Improving cybersecurity across federal agencies requires staying on top of new and evolving threats. Now, the MITRE Corporation has a new resource, called ATT&CK, to further that mission.
Richard Struse, chief strategist of Cyber Threat Intelligence at MITRE Corporation, called ATT&CK an “encyclopedia of information” on cyber adversaries and their techniques for getting into systems.
“And it’s something that continues to grow and evolve as adversaries grow and evolve and then originated out of a MITRE internal research project,” Struse said on Federal Monthly Insights — Strategic Threat Intelligence Month. “We used it to solve some of our own problems. And we saw that it really had great utility. And since then, since we publicly released it, a lot of other folks have decided that it’s really valuable to have that kind of insight into what adversaries are doing.”
The resource’s website explains that ATT&CK takes publicly available information about adversary tradecraft and organizes it in two ways. One is to identify what those adversaries are trying to achieve technically.
“Are they trying to get into the system, are they trying to move within your network? Are they trying to escalate privileges from a regular user to an administrator, and so on,” he said on Federal Drive with Tom Temin. “And then under each of those tactics as we call them, there are different techniques that represent the different ways adversaries have actually been publicly documented to achieve those techniques.”
Struse emphasized that MITRE does not assign adversaries attributions but rather relies on public reporting. From there, MITRE curates and vets those attributions. He said this distinction is what makes ATT&CK popular across both the public and private sectors.
“Whereas other organizations, and certainly the government talk in terms of attribution and the sort of strategic goals of an adversary group, ATT&CK is really focused on the kinds of things that network defenders can use, understanding adversaries’ technical objectives and the ways that specific adversary groups have been attributed to specific behavior.”

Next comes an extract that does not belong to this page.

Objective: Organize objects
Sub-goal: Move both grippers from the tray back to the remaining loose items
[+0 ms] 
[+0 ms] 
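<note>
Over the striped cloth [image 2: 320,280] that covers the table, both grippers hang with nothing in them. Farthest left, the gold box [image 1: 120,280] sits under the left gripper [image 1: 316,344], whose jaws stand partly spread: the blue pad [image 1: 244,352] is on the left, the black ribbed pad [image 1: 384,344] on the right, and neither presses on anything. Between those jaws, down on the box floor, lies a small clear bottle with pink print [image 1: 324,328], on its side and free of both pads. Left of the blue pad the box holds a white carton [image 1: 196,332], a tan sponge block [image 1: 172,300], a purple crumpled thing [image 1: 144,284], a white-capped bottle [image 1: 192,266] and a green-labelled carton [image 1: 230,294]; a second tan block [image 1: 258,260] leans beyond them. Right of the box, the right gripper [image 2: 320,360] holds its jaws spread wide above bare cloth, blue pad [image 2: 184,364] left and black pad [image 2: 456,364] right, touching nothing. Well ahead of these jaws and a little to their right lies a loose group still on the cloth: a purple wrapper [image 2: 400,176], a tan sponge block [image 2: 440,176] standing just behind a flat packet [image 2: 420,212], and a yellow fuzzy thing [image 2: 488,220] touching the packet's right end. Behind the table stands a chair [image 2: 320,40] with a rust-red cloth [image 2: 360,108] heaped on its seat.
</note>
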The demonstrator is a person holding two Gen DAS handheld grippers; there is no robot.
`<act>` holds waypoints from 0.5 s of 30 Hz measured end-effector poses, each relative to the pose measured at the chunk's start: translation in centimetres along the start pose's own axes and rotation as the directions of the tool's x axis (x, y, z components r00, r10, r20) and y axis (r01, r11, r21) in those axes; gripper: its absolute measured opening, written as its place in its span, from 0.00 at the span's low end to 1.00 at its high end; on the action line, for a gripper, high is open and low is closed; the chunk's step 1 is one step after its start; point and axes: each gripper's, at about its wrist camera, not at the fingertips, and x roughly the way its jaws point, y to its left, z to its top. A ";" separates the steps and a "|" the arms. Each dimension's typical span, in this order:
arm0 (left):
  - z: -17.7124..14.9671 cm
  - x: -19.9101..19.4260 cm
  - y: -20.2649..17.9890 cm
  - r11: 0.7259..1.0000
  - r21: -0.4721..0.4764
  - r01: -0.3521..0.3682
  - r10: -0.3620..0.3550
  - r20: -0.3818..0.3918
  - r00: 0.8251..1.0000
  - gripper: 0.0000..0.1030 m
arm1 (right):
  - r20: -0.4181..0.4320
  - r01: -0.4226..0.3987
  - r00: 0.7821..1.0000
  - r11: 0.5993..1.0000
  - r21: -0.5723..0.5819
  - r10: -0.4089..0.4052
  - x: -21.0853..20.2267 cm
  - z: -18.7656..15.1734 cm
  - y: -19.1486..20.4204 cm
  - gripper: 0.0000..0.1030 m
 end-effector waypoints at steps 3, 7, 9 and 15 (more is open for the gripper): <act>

In an effort to share reliable information, each ATT&CK entry includes the source material for these attributions. As Struse acknowledged, the existence of this collection indicates or implies that no single organization knows everything going on across the internet.
“That’s the value and sometimes you have different people who disagree about a particular about attribution to adversary groups,” he said. “Our feeling is we want to provide the information in a structured format — in a regular format — to make it easy for cyber defenders to consume, and then they can make their own judgments about if they’re going to trust vendor A versus reporter B.”
For chief information officers and others who work closely with network defenses, Struse said ATT&CK is helpful for communicating threats in a concrete way. It is presented as a matrix with currently 223 cells which can help organizations prioritize their threats, as well as judge which areas of the cyber infrastructure are sufficiently protected.
In recent years, Struse said significant progress had been made to improve quality and quantity of threat intelligence. One major change he described was a move away from unstructured threat information in favor of a more structured environment with machine-to-machine sharing.
“What that allows us to do is actually have machines do some of the triaging and vetting and initial operation on cyber threat indicators, for example, instead of making analysts sort of sift through a mountain of information,” he said. “I always think about it in terms of you have really skilled analysts who are collaborating analyst to analyst but they’re essentially sitting on top of an automated ecosystem. That’s sort of the place I’d love to see us go.”